> Your assignment: What is needed is a word-for-word transcript of the listing, free of pictures.

> Available data:
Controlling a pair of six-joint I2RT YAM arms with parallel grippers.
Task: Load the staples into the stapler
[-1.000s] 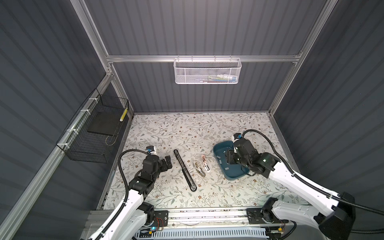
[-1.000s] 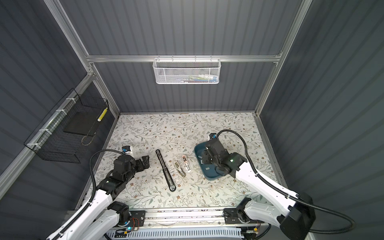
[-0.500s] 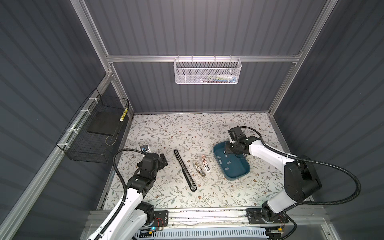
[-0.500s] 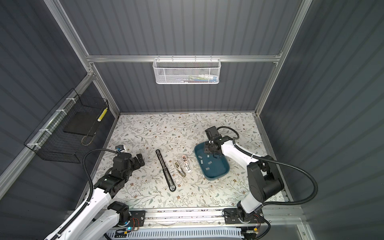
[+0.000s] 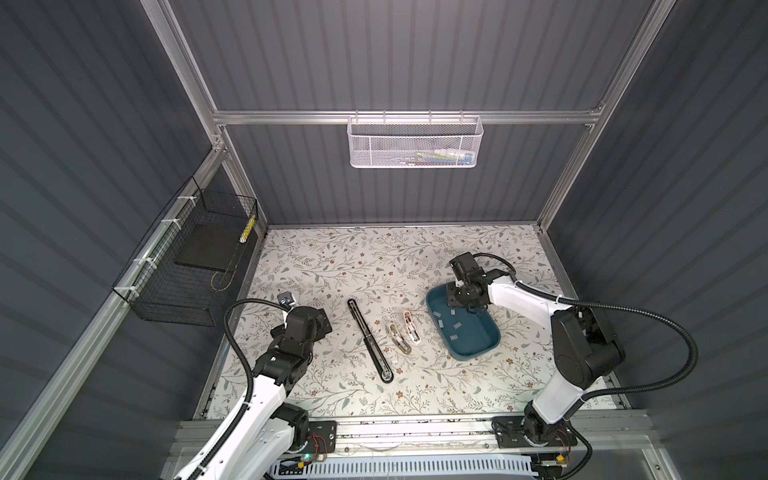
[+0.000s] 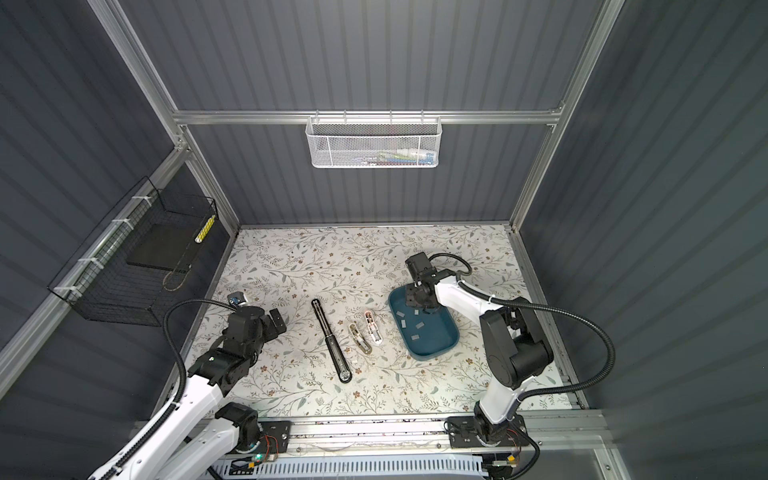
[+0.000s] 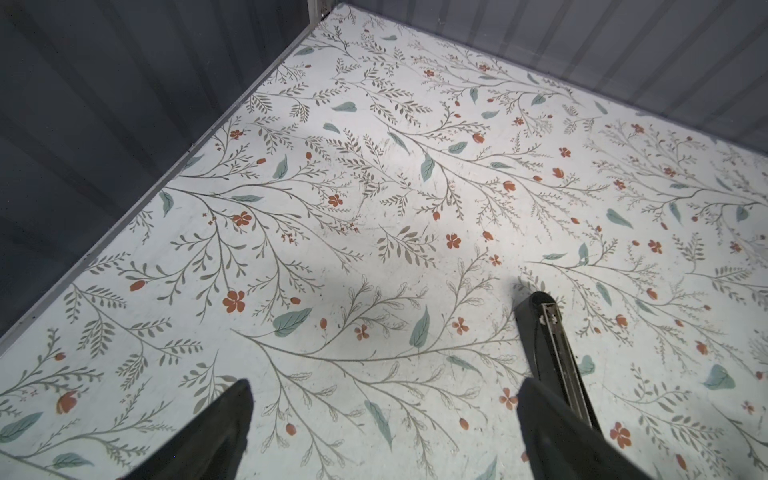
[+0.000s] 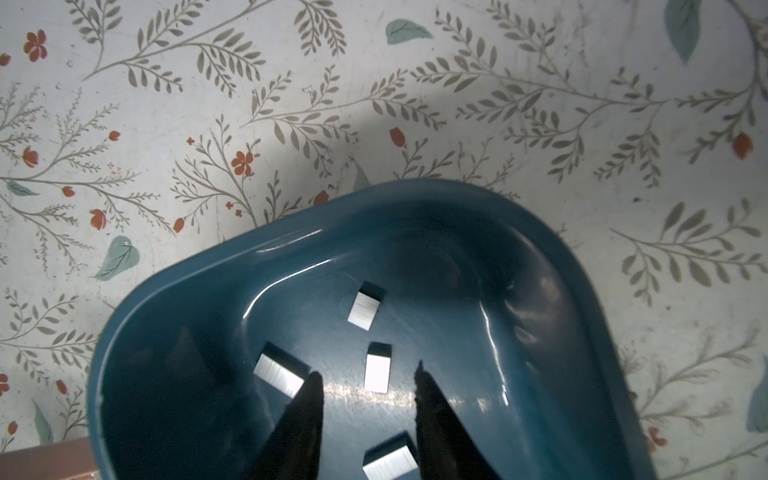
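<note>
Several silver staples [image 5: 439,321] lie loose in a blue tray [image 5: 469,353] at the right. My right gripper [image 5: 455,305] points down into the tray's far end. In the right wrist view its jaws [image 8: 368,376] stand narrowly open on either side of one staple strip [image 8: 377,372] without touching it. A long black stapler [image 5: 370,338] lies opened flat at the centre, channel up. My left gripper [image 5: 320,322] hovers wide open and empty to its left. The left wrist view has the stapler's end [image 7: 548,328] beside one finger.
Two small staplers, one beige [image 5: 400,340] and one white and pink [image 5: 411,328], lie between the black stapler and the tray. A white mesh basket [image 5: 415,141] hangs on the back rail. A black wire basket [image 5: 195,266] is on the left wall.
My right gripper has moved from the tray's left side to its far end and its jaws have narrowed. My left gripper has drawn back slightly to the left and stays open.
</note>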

> Written solution:
Controlling a pair of six-joint I2RT YAM arms with parallel grippers.
Task: Load the staples into the stapler
[-1.000s] 
[-1.000s] 
[-0.500s] 
[-0.500s] 
[+0.000s] 
[+0.000s] 
[+0.000s] 
[+0.000s] 
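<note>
Several silver staples [image 5: 439,321] lie loose in a blue tray [image 5: 469,353] at the right. My right gripper [image 5: 455,305] points down into the tray's far end. In the right wrist view its jaws [image 8: 368,376] stand narrowly open on either side of one staple strip [image 8: 377,372] without touching it. A long black stapler [image 5: 370,338] lies opened flat at the centre, channel up. My left gripper [image 5: 320,322] hovers wide open and empty to its left. The left wrist view has the stapler's end [image 7: 548,328] beside one finger.
Two small staplers, one beige [image 5: 400,340] and one white and pink [image 5: 411,328], lie between the black stapler and the tray. A white mesh basket [image 5: 415,141] hangs on the back rail. A black wire basket [image 5: 195,266] is on the left wall.
My right gripper has moved from the tray's left side to its far end and its jaws have narrowed. My left gripper has drawn back slightly to the left and stays open.
</note>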

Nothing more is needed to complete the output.